Today, a proposal to change bankruptcy law and allow bankruptcy judges to cram-down mortgage payments for troubled homeowners failed in the Senate by a vote of 45-51. The provision, which was introduced as an amendment by Sen. Dick Durbin (D-IL), required 60 votes to pass. In recent weeks, support for the measure evaporated in the face of furious lobbying by the banking and mortgage industries. Prior to the vote, Durbin — who this week said that bankers “are still the most powerful lobby on Capitol Hill” — took to the floor to decry the banking industry’s influence in the cram-down debate:

At some point the senators in this chamber will decide the bankers shouldn’t write the agenda for the United States Senate. At some point the people in this chamber will decide the people we represent are not the folks working in the big banks, but the folks struggling to make a living and struggling to keep a decent home.

Watch it:

The American News Project noted that the Mortgage Bankers Association was “in a celebratory mood” at its annual meeting this week because “a massive lobbying campaign” against cram-down appeared to be working.

Also, be sure to read Glenn Greenwald’s column on this:

en. Dick Durbin, on a local Chicago radio station this week, blurted out an obvious truth about Congress that, despite being blindingly obvious, is rarely spoken:  “And the banks — hard to believe in a time when we’re facing a banking crisis that many of the banks created — are still the most powerful lobby on Capitol Hill. And they frankly own the place.”  The blunt acknowledgment that the same banks that caused the financial crisis “own” the U.S. Congress — according to one of that institution’s most powerful members — demonstrates just how extreme this institutional corruption is.
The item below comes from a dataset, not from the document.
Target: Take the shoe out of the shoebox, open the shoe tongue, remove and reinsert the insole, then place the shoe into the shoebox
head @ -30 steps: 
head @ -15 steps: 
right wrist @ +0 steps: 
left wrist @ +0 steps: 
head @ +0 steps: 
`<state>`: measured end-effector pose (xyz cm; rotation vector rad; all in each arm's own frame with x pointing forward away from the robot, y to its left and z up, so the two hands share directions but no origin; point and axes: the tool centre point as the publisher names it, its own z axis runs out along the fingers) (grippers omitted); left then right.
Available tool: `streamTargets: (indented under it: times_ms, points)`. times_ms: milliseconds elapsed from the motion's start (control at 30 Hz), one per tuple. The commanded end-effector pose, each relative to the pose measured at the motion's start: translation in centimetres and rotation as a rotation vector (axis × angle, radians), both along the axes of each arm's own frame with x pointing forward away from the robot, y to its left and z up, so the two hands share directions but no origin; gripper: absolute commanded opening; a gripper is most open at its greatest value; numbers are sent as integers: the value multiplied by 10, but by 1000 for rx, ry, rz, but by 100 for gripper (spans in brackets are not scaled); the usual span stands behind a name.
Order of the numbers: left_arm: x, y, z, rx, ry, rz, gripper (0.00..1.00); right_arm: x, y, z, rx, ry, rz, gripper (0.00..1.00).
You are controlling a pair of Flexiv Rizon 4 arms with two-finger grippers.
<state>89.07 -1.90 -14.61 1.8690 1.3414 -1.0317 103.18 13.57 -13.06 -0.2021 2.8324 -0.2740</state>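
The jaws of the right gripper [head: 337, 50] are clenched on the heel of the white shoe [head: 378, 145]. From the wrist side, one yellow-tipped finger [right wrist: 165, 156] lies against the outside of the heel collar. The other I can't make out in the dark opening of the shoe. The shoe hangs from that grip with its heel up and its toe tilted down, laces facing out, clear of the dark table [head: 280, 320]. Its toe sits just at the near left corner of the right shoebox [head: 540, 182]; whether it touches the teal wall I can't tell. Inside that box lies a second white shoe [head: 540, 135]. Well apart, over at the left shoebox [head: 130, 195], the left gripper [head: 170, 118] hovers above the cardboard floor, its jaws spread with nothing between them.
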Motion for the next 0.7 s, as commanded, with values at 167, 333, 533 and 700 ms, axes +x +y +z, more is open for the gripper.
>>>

The ownership of the federal government by banks and other large corporations is effectuated in literally countless ways, none more effective than the endless and increasingly sleazy overlap between government and corporate officials.  Here is just one random item this week announcing a couple of standard personnel moves:

Former Barney Frank staffer now top Goldman Sachs lobbyist

Goldman Sachs’ new top lobbyist was recently the top staffer to Rep. Barney Frank, D-Mass., on the House Financial Services Committee chaired by Frank.  Michael Paese, a registered lobbyist for the Securities Industries and Financial Markets Association since he left Frank’s committee in September, will join Goldman as director of government affairs, a role held last year by former Tom Daschle intimate, Mark Patterson, now the chief of staff at the Treasury Department. This is not Paese’s first swing through the Wall Street-Congress revolving door: he previously worked at JP Morgan and Mercantile Bankshares, and in between served as senior minority counsel at the Financial Services Committee.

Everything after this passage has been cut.